* **The problem**
The full listing must be reproduced exactly as given.

* **Information shown**
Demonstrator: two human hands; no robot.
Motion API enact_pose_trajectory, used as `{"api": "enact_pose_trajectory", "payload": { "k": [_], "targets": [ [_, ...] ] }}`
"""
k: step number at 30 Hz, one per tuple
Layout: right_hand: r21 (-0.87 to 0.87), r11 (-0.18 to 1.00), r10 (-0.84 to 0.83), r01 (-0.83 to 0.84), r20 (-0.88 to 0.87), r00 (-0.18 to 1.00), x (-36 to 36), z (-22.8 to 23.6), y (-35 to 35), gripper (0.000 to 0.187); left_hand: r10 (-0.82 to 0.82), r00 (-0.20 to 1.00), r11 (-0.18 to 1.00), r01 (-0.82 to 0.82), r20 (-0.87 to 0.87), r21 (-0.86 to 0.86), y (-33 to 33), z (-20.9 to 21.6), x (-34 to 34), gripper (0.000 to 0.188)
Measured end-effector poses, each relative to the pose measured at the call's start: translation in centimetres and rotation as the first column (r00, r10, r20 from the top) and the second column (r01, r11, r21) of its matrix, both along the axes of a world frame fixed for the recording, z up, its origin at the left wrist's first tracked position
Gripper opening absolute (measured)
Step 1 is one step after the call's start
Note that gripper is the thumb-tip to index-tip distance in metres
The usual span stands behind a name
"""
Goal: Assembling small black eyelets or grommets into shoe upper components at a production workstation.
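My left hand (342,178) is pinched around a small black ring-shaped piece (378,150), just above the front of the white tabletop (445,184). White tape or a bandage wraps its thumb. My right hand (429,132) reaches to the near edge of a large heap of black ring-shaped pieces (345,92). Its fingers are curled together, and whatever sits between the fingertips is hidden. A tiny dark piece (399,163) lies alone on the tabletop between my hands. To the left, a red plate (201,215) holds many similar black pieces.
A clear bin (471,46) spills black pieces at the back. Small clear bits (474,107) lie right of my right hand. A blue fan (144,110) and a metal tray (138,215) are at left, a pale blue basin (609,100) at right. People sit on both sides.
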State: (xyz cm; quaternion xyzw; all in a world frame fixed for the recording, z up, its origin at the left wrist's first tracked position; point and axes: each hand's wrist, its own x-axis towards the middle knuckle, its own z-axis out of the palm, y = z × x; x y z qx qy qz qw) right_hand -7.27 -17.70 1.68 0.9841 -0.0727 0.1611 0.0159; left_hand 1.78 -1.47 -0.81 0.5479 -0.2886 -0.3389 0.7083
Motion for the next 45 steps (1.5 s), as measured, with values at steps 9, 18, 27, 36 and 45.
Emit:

* **Output for this exercise**
Demonstrator: two human hands; no robot.
Motion API enact_pose_trajectory, used as `{"api": "enact_pose_trajectory", "payload": { "k": [_], "targets": [ [_, ...] ] }}`
"""
k: step number at 30 Hz, one per tuple
Layout: right_hand: r21 (-0.87 to 0.87), r11 (-0.18 to 1.00), r10 (-0.84 to 0.83), r01 (-0.83 to 0.84), r20 (-0.88 to 0.87), r00 (-0.18 to 1.00), x (-36 to 36), z (-22.8 to 23.6), y (-35 to 35), gripper (0.000 to 0.187); left_hand: r10 (-0.82 to 0.82), r00 (-0.20 to 1.00), r11 (-0.18 to 1.00), r01 (-0.82 to 0.82), r20 (-0.87 to 0.87), r21 (-0.86 to 0.86), y (-33 to 33), z (-20.9 to 21.6), x (-34 to 34), gripper (0.000 to 0.188)
Measured end-effector poses, each relative to the pose measured at the call's start: translation in centimetres and rotation as the first column (r00, r10, r20 from the top) and the second column (r01, r11, r21) of its matrix, both along the axes of a world frame fixed for the recording, z up, its origin at the left wrist's first tracked position
Gripper opening absolute (measured)
Step 1 is one step after the call's start
Note that gripper is the thumb-tip to index-tip distance in metres
The usual span stands behind a name
"""
Goal: Assembling small black eyelets or grommets into shoe upper components at a production workstation.
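My left hand (342,178) is pinched around a small black ring-shaped piece (378,150), just above the front of the white tabletop (445,184). White tape or a bandage wraps its thumb. My right hand (429,132) reaches to the near edge of a large heap of black ring-shaped pieces (345,92). Its fingers are curled together, and whatever sits between the fingertips is hidden. A tiny dark piece (399,163) lies alone on the tabletop between my hands. To the left, a red plate (201,215) holds many similar black pieces.
A clear bin (471,46) spills black pieces at the back. Small clear bits (474,107) lie right of my right hand. A blue fan (144,110) and a metal tray (138,215) are at left, a pale blue basin (609,100) at right. People sit on both sides.
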State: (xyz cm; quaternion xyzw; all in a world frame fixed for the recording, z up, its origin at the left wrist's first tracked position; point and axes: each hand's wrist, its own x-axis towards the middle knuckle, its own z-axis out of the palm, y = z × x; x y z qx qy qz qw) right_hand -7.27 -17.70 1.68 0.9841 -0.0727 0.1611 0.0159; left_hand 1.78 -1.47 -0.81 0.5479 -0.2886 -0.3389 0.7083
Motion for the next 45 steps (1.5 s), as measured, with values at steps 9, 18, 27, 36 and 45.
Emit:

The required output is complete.